Task prompt — Using the data below, show every line where the word "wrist" occurs.

Data —
=== Section Start ===
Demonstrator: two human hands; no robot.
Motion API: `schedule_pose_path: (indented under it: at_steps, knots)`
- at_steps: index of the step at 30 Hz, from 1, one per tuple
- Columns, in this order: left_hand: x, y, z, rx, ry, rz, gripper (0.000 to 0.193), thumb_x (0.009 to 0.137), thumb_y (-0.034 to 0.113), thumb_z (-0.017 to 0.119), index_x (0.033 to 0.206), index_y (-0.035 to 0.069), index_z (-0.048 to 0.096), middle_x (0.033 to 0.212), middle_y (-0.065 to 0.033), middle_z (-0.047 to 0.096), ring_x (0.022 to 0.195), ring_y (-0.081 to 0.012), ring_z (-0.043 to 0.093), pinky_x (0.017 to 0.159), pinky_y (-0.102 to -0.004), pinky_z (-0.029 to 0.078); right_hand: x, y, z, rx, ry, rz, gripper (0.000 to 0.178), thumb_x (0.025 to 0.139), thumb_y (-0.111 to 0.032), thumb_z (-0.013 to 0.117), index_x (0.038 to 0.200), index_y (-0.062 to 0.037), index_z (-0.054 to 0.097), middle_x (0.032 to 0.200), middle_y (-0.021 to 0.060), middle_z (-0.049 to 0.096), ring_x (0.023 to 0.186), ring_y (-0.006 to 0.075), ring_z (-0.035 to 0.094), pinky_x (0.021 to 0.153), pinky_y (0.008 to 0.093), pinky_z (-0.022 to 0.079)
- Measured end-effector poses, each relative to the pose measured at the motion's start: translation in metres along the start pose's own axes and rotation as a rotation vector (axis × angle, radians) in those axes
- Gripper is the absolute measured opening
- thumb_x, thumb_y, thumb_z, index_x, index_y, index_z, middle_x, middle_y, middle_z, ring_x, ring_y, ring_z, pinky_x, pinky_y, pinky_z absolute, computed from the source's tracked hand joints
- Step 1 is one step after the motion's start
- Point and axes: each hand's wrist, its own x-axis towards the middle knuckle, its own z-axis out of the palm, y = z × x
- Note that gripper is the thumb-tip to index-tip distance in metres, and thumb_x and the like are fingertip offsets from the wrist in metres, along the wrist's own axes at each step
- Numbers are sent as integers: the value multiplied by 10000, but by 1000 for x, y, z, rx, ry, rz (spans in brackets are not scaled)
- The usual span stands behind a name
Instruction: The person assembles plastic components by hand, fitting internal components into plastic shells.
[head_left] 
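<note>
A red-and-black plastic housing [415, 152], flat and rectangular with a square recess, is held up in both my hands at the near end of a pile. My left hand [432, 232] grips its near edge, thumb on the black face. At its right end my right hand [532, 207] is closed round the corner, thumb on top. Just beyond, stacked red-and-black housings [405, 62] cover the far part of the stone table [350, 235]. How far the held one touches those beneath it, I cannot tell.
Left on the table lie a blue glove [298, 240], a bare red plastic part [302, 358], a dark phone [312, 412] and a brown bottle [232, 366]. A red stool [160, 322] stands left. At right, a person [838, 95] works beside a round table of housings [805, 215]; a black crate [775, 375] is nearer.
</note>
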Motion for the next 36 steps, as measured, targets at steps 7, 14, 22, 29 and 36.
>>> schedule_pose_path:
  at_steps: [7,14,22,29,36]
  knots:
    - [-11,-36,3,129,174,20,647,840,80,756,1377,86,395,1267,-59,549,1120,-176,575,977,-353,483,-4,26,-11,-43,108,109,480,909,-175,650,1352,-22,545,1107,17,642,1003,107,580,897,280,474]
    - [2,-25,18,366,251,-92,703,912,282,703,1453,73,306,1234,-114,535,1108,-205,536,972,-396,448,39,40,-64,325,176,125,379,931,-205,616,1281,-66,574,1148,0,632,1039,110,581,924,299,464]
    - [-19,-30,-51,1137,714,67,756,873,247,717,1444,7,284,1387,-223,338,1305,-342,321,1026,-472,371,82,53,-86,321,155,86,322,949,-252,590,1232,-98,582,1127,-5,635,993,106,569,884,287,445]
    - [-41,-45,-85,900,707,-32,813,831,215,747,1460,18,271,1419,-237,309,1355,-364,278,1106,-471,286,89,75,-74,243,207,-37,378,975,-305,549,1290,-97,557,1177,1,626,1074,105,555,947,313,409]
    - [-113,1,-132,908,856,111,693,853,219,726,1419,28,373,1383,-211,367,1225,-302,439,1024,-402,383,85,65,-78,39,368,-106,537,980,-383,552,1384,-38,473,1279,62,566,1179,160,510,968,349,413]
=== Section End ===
Task answer —
- Point and axes: each hand's wrist, its own x-axis towards the middle knuckle, its own z-axis out of the palm, y = z × x
- Note that gripper is the thumb-tip to index-tip distance in metres, and thumb_x and the like are fingertip offsets from the wrist in metres, along the wrist's own axes at each step

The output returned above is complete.